Your objective -> An exact copy of the listing is what is needed here; write it out in full.

Provided records ->
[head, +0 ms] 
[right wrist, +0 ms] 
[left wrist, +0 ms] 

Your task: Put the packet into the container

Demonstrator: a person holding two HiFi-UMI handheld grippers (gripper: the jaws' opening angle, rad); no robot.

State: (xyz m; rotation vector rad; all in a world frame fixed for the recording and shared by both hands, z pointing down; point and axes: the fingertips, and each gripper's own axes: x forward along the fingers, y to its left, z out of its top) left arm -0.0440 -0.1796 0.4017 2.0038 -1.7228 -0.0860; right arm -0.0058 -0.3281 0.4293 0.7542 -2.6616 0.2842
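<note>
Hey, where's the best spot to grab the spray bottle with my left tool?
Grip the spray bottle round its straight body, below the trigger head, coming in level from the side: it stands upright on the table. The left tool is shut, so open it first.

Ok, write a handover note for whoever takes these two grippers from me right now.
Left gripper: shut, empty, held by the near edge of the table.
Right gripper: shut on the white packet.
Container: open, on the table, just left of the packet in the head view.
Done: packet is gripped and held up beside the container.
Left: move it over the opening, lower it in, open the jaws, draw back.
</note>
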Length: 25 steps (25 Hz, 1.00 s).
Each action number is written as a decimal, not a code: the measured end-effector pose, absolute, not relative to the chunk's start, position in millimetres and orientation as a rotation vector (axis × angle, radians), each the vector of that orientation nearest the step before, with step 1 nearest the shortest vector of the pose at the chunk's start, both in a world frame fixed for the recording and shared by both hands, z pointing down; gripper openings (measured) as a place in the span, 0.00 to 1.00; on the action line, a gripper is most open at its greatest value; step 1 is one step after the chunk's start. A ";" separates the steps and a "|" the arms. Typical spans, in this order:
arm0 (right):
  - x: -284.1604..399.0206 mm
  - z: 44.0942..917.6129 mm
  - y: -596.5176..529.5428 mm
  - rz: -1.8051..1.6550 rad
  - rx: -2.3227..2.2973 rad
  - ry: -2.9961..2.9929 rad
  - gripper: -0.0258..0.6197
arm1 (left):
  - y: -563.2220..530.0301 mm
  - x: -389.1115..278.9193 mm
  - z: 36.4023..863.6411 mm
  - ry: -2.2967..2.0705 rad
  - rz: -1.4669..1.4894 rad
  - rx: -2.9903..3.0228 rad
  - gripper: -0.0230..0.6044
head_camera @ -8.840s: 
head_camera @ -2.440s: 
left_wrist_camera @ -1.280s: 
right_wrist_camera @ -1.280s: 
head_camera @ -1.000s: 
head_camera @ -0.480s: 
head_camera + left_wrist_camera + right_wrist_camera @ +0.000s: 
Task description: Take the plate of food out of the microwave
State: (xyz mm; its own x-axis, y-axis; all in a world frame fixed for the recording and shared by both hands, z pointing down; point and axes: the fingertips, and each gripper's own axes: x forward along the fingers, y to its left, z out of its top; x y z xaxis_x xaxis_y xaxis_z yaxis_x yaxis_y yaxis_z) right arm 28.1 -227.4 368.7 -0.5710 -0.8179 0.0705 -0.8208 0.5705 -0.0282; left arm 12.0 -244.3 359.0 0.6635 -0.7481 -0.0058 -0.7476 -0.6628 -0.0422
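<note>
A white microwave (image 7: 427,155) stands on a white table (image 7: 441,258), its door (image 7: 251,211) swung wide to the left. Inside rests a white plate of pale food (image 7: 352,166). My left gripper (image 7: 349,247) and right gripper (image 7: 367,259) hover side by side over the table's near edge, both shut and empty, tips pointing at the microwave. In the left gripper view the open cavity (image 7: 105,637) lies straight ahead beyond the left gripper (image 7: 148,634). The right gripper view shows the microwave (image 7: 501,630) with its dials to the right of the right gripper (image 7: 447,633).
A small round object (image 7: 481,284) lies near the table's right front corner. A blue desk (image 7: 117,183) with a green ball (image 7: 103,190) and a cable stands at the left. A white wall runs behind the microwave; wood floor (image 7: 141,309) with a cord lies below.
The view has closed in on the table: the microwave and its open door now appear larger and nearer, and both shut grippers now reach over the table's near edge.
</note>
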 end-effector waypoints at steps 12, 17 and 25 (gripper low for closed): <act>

Result of the task ->
[head, +0 ms] 
[right wrist, +0 ms] 
[left wrist, +0 ms] 

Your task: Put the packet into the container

Demonstrator: a person holding two HiFi-UMI handheld grippers (gripper: the jaws' opening angle, rad); no robot.

State: (xyz m; rotation vector rad; all in a world frame fixed for the recording and shared by both hands, z pointing down; point and axes: the fingertips, and each gripper's own axes: x forward along the fingers, y to its left, z out of its top) left arm -0.0440 -0.1796 0.4017 2.0038 -1.7228 -0.0860; right arm -0.0058 -0.3281 0.4293 0.7542 -2.6616 0.2842
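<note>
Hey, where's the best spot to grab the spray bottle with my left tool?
Grip the spray bottle round its straight body, below the trigger head, coming in level from the side: it stands upright on the table. The left tool is shut, so open it first.

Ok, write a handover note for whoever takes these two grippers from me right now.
Left gripper: shut, empty, held by the near edge of the table.
Right gripper: shut on the white packet.
Container: open, on the table, just left of the packet in the head view.
Done: packet is gripped and held up beside the container.
Left: move it over the opening, lower it in, open the jaws, draw back.
</note>
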Length: 25 steps (25 Hz, 1.00 s).
Each action number is written as a decimal, not a code: the measured end-effector pose, absolute, not relative to the chunk's start, position in millimetres and orientation as a rotation vector (axis × angle, radians), each the vector of that orientation nearest the step before, with step 1 nearest the shortest vector of the pose at the chunk's start, both in a world frame fixed for the recording and shared by both hands, z pointing down; gripper openings (measured) as a place in the span, 0.00 to 1.00; on the action line, a gripper is most open at its greatest value; step 1 is one step after the chunk's start. A ";" separates the steps and a "|" the arms. Typical spans, in this order:
arm0 (right):
  - x: -284.1604..399.0206 mm
  - z: 44.0942..917.6129 mm
  - y: -596.5176..529.5428 mm
  - rz: -1.8051..1.6550 rad
  - rx: -2.3227..2.2973 rad
  - ry: -2.9961..2.9929 rad
  - gripper: -0.0258..0.6197
arm1 (left):
  - y: -563.2220..530.0301 mm
  - x: -389.1115..278.9193 mm
  - z: 36.4023..863.6411 mm
  - ry: -2.2967..2.0705 rad
  - rz: -1.4669..1.4894 rad
  - rx: -2.9903..3.0228 rad
  - gripper: -0.0230..0.6044
head_camera @ -8.840s: 
head_camera @ -2.440s: 
left_wrist_camera @ -1.280s: 
right_wrist_camera @ -1.280s: 
head_camera @ -1.000s: 
head_camera @ -0.480s: 
head_camera + left_wrist_camera + right_wrist_camera @ +0.000s: 
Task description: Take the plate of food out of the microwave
State: (xyz mm; its own x-axis, y-axis; all in a world frame fixed for the recording and shared by both hands, z pointing down; point and axes: the fingertips, and each gripper's own axes: x forward along the fingers, y to its left, z out of its top; x y z xaxis_x xaxis_y xaxis_z yaxis_x yaxis_y yaxis_z) right arm 28.1 -227.4 368.7 -0.5710 -0.8179 0.0705 -0.8208 0.5705 -0.0282; left arm 12.0 -244.3 359.0 0.6635 -0.7481 -0.0058 -0.7476 -0.6628 -0.0422
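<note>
A white microwave (image 7: 427,155) stands on a white table (image 7: 441,258), its door (image 7: 251,211) swung wide to the left. Inside rests a white plate of pale food (image 7: 352,166). My left gripper (image 7: 349,247) and right gripper (image 7: 367,259) hover side by side over the table's near edge, both shut and empty, tips pointing at the microwave. In the left gripper view the open cavity (image 7: 105,637) lies straight ahead beyond the left gripper (image 7: 148,634). The right gripper view shows the microwave (image 7: 501,630) with its dials to the right of the right gripper (image 7: 447,633).
A small round object (image 7: 481,284) lies near the table's right front corner. A blue desk (image 7: 117,183) with a green ball (image 7: 103,190) and a cable stands at the left. A white wall runs behind the microwave; wood floor (image 7: 141,309) with a cord lies below.
The view has closed in on the table: the microwave and its open door now appear larger and nearer, and both shut grippers now reach over the table's near edge.
</note>
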 end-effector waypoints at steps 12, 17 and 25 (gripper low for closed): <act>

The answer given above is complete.